The number of patients to recruit to this phase II study is derived from the primary endpoint PFS. Based on data from a literature report [31], where 6-months PFS ranged between 28 and 39 %, and considering that this study includes also patients with larger tumors up to a diameter of 6 cm, we expect 30 % PFS at 6 months in the control arm. The objective is to detect a difference if the experimental treatment entails an increase of at least 15 % in the 6-months PFS rate. Such an improvement seems feasible, since OS in the pilot study was 5 months in the control arm (treated based on MRI) versus 9.5 months in the experimental arm (treated based on PET/SPECT) [9]. Assuming exponentially distributed PFS times, the target difference of a 15 % increase to 45 % 6-months PFS corresponds to a hazard ratio (HR) of 0.667 for the experimental versus the control group (median ratio of 1.5).

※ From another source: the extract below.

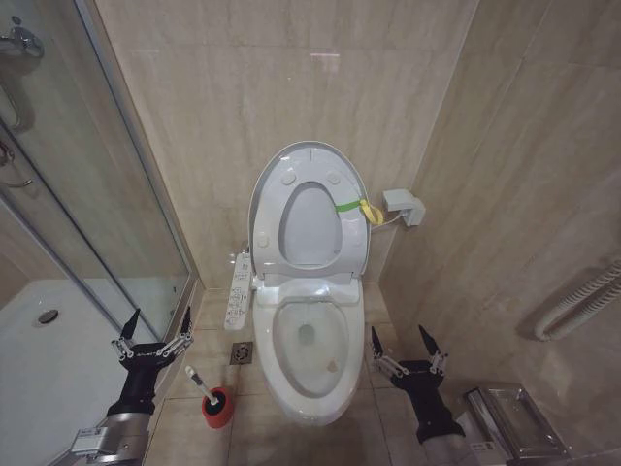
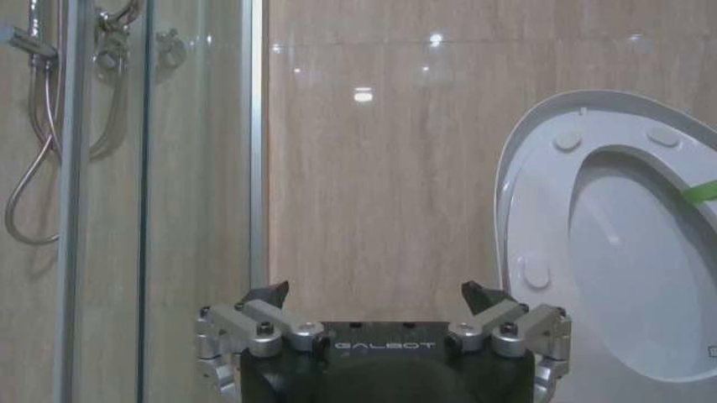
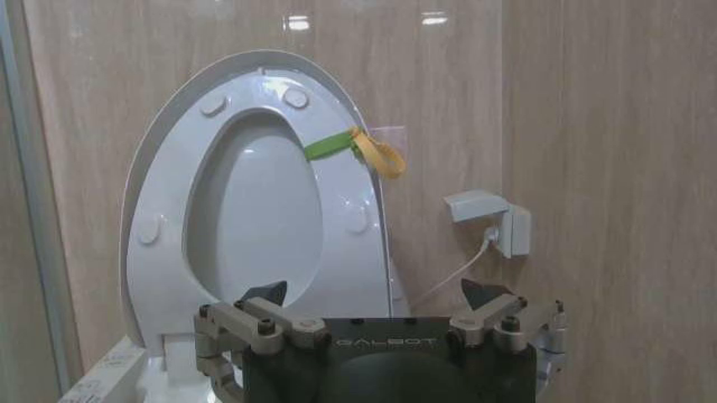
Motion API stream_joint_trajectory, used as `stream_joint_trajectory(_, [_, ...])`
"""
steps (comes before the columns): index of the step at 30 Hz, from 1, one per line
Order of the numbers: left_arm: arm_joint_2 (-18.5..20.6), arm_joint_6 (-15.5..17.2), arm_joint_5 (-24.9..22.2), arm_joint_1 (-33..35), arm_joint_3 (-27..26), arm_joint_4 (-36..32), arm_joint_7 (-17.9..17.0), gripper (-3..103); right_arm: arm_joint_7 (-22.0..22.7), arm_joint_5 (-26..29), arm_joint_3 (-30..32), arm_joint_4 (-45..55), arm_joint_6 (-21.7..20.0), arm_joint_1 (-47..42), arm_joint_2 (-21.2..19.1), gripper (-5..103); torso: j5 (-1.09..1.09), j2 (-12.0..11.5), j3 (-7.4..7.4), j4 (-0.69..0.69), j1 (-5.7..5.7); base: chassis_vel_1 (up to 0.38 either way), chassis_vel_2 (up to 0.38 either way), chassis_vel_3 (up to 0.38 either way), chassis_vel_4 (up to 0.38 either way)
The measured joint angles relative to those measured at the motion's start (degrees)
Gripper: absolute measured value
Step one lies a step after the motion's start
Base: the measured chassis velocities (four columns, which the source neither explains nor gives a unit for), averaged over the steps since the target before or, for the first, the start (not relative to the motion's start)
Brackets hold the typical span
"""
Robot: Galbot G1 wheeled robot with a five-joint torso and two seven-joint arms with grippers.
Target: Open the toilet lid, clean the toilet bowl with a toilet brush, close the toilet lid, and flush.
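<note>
The toilet lid (image 1: 310, 225) stands raised against the back wall with the ring seat (image 1: 291, 184) folded up in front of it; a yellow-green strap (image 1: 357, 207) hangs at its edge. Below it the toilet bowl (image 1: 291, 361) lies uncovered, with water at the bottom. The toilet brush (image 1: 201, 384) leans in its red holder (image 1: 217, 412) on the floor, left of the bowl. My left gripper (image 1: 160, 316) hovers open above and left of the brush. On the bowl's other side, my right gripper (image 1: 398, 335) is open too. Both wrist views face the lid (image 2: 639, 277) (image 3: 252, 218) over open, empty grippers (image 2: 375, 294) (image 3: 374, 290).
A glass shower enclosure (image 1: 97, 194) borders the left side. A control panel (image 1: 236, 291) juts from the toilet's left flank, above a floor drain (image 1: 241, 352). A wall outlet (image 1: 403, 206), a grab bar (image 1: 582, 301) and a metal tray (image 1: 514, 417) are on the right.
</note>
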Motion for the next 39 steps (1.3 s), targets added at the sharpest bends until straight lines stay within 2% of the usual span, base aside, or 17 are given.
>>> stream_joint_trajectory(39, [0.0, 0.0, 0.0, 0.0, 0.0, 0.0, 0.0, 100, 0.04, -0.01, 0.0, -0.08, 0.0, 0.01, 0.0, 100, 0.0, 0.0, 0.0, 0.0, 0.0, 0.0, 0.0, 0.0, 0.0])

The study was planned under these assumptions, using the comparative phase II design with one-sided type I error rate α = 10 and 90 % power proposed by Korn et al. [32], and a group sequential plan with one interim analysis during the recruitment phase, with the option to stop the trial early for futility. Assuming a constant recruitment rate, the following procedure to test the null hypothesis H0: HR ≥ 1.0 against the alternative hypothesis of superiority in the experimental arm, H1: HR < 1.0, has the desired properties (SAS Version 9.2, proc sequ design): After recruitment of 115 patients over a period of 15 months, the trial is to be stopped for futility (accept H0) if the p-value of the one-sided log-rank test of H0 versus H1 is above 0.51742. Otherwise, recruitment is to continue for another 9 months up to a total of 184 patients over a total period of 24 months, with additional follow up for 12 months. At the final analysis after 36 months, a log-rank test of H0 versus H1 at one-sided nominal level of α = 10 % is performed. With this sequential plan, the entire procedure, accounting for the interim analysis, has a power of 90 % and a type I error rate of 9.252 %. If H1 is true, the probability to stop for futility is 3.021 %. Under H1, the expected number of events is 71.85 at 15 months and 176.22 at 36 months. To compensate for possible losses to follow up or ineligible patients, a target number of 200 randomizations over a period of 24 months was planned, and the interim analysis should be performed when 125 = 200 × 15/24) patients would be randomized.

Randomization

Central randomization is performed by means of the minimization technique with a random element as initially described by Pocock and Simon [33], using a computerized randomizer tool (https://www.randomizer.at/) with the following factors in the minimization algorithm: (1) time since first radiation treatment, calculated between the last day of previous irradiation and randomization (≤14 months vs. >14 months) (2) previous chemotherapy treatment (≤ 7 cycles of TMZ vs. > 7 cycles) (3) maximum tumor diameter on MRI (GTV ≤ 3 cm vs. GTV > 3 cm) (4) MGMT-status (methylated vs. non-methylated vs. not yet determined). An open label design was chosen because effective blinding was considered unfeasible. However, the randomization procedure guarantees concealment of treatment allocation und thus minimizes selection bias.

Statistical analysis

Because this is a phase II study, the primary analyses of the efficacy endpoints PFS, locally controlled survival and OS will be performed in the per protocol population, which comprises all eligible patients who started their allocated treatment (at least one radiotherapy fraction as randomized). Sensitivity analyses according to intention-to-treat will include all patients as randomized. Patients free from progression and alive at the last visit will be censored for PFS at the day of last assessment. Patients free from in-field and margin progression and alive at the last visit will be censored for locally controlled survival at the day of last assessment. Patients not known to have died during the study will be censored for OS at the day they were last known to be alive. The primary comparison of the time-to-event distributions between the two treatment arms will be done using the one-sided log-rank test at significance level α = 10 % stratified by all factors used for randomization, to test H0: HR ≥ 1.0 versus H1: HR < 1.0. The HR for the experimental versus the control arm and its two-sided 80 and 95 % confidence intervals will be estimated using a Cox proportional hazards model stratified by the same factors. Distributions of PFS, locally controlled survival and OS will be estimated by the Kaplan-Meier method. The PFS and locally controlled survival rates at six months, the OS rates at one year, and medians of PFS, locally controlled survival and OS will be presented with two-sided 95 % confidence interval computed using the log-log transformation [34]. Additional exploratory analyses will study the prognostic impact of factors other than treatment, including age, sex and MGMT status.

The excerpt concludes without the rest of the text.